I was one of several Americans whose dissertation, completed in the years around 1980, could not have been written without substantial assistance and encouragement from E. Eugene Helm. Over the years Helm had amassed a comprehensive collection of copies of sources and editions for the music of C.P.E. Bach, and he freely made these available to me during my graduate studies and afterward, when I carried out work for the editorial project which he founded. At a time when such things had to be obtained either as microfilms or as physical paper copies, often through considerable personal expense and trouble, and from the other side of the Iron Curtain, this was no trivial undertaking, especially for an American.
That Helm was a violinist who devoted himself to a composer known for keyboard music was an indication of his unselfish and creative approach to musicology, which extended beyond the pursuit of simple facts and tangible sources. At one point he mentioned that he was writing a study of “restoration” as a musical phenomenon, but apparently it never reached publication. There was, to be sure, a homespun idiosyncratic aspect to his scholarship, and this was probably one cause of the problems that were severely criticized when his thematic catalogue of C.P.E. Bach’s works—based primarily on his personal collection—was finally published. But his writings also reflected his unpretentious, convivial personality, which led him to provide generous hospitality to a beginning scholar. I remember his serving me homemade “chickenanddumplings” (he insisted on pronouncing this as a single word, Louisiana-style) at his home in Washington, D.C., where the walls were hung with artwork that he collected with his attorney wife. The two could be seen dancing up a storm at the parties which were once the chief social events of annual American Musicological Society meetings.
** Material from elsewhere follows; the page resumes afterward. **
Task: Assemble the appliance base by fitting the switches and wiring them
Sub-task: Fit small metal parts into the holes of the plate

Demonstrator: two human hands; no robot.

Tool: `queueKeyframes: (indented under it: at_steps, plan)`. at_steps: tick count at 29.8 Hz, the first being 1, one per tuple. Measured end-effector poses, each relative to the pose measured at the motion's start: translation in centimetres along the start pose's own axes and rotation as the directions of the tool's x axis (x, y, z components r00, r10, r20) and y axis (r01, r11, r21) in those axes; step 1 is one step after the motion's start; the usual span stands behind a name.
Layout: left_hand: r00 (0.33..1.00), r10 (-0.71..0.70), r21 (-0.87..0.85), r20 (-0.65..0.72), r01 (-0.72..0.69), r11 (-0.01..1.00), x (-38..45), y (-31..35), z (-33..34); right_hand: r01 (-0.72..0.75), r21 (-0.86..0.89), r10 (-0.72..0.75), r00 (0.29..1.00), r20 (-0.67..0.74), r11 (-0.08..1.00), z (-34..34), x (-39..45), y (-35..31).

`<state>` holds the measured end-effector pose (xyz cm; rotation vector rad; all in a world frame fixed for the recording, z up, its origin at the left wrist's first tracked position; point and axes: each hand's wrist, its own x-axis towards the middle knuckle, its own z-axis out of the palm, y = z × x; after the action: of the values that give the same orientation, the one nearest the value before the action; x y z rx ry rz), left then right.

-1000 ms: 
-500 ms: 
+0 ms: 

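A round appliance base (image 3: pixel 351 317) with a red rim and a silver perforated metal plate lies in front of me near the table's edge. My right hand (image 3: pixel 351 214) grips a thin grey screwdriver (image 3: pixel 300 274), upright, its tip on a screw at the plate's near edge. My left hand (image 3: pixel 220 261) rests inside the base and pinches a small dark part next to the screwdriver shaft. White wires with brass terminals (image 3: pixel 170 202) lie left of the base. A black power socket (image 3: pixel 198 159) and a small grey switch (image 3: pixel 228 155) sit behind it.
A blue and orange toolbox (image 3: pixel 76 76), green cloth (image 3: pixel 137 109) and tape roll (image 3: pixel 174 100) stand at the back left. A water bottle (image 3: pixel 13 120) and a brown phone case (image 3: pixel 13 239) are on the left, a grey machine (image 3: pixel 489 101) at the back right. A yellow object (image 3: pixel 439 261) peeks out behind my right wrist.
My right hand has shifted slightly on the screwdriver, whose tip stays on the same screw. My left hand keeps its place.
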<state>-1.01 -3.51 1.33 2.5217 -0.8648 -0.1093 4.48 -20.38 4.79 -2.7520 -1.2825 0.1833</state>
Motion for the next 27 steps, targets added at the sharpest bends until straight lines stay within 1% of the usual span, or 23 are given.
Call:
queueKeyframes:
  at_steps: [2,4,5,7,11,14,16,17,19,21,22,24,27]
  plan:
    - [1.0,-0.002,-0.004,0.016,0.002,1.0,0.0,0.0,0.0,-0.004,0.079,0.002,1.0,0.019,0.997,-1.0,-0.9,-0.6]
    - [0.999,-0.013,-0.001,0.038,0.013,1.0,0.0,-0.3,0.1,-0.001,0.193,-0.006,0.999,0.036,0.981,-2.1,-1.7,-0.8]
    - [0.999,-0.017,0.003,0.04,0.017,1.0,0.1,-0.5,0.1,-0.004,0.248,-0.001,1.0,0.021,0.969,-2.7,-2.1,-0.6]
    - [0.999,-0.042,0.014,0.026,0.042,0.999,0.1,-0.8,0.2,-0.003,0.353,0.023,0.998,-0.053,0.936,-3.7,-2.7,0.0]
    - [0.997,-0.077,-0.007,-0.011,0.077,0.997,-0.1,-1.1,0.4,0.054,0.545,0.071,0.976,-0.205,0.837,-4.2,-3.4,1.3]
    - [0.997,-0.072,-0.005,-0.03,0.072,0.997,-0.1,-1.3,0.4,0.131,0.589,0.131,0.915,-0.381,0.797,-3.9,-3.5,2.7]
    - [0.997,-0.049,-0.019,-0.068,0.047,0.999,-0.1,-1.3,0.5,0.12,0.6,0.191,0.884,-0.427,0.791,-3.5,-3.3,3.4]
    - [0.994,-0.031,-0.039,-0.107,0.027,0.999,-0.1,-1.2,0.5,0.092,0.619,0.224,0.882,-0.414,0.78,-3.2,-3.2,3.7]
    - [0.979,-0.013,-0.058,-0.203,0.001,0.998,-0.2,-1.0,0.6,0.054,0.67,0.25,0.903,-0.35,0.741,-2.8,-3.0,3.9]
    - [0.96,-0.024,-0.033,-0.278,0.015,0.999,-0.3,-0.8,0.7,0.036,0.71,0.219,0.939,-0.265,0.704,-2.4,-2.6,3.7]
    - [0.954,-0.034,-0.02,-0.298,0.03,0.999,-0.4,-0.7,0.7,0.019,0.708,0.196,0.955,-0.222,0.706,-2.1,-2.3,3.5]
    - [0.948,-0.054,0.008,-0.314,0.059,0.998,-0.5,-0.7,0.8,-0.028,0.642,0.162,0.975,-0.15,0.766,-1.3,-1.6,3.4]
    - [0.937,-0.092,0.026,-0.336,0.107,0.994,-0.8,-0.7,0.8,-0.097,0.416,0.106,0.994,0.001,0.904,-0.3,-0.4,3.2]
Helm had an old-fashioned concern for making academic writing lively and personable, and I think that he therefore distrusted the more technocratic approaches to Bach scholarship that developed during his career. Yet he was also scathingly critical of bad musicology, as I once witnessed when he walked out of a mediocre talk by a graduate student from his own institution (the University of Maryland). This took place during an AMS chapter meeting to which he had kindly driven me. I was pleased to be able to include his article on C.P.E. Bach’s “Hamlet” Fantasia in an anthology that I edited (see Eugene Helm, “The ‘Hamlet’ Fantasy and the Literary Element in C.P.E. Bach’s Music,” in
, published by Ashgate in 2015, pp. 141–60). I still hold, as I wrote in the introduction to that volume, that “Helm’s humane and readable setting of one of Bach’s most famous compositions in its cultural context has not been surpassed.”